### YOUR GOAL:
I'd like the data beneath this line reproduced exactly, without any of its images.
....
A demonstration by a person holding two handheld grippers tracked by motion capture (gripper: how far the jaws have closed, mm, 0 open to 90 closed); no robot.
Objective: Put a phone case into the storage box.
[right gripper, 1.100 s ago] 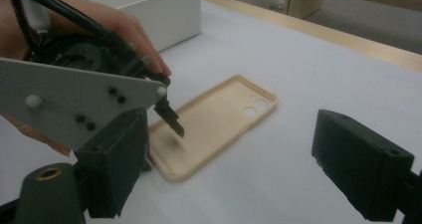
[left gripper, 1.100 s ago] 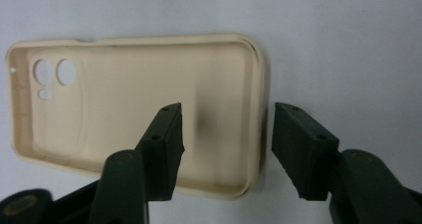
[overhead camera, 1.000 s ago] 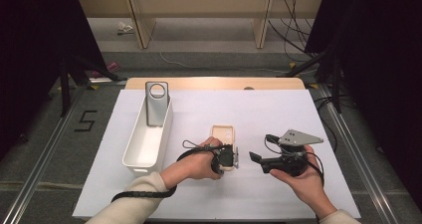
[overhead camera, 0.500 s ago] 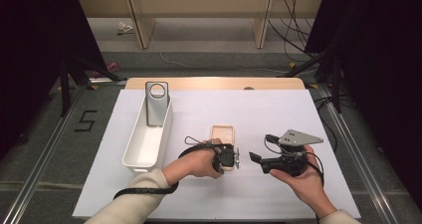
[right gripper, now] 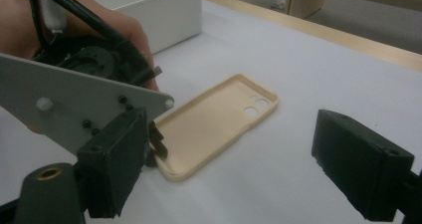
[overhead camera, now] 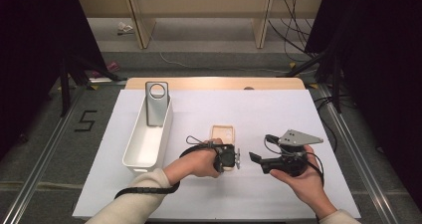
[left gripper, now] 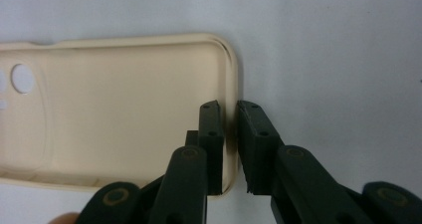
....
### RESULT OF THE EXERCISE:
A demonstration by a person holding two handheld grippers tracked by motion capture (gripper: how far the jaws have closed, mm, 0 open to 90 closed); no robot.
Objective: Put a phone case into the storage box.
[right gripper, 1.100 s ago] 
[left gripper, 1.100 s ago] 
[overhead camera, 1.000 s ago] 
[overhead camera, 0.500 s ago] 
[right gripper, now] 
[overhead camera, now] 
[left gripper, now] 

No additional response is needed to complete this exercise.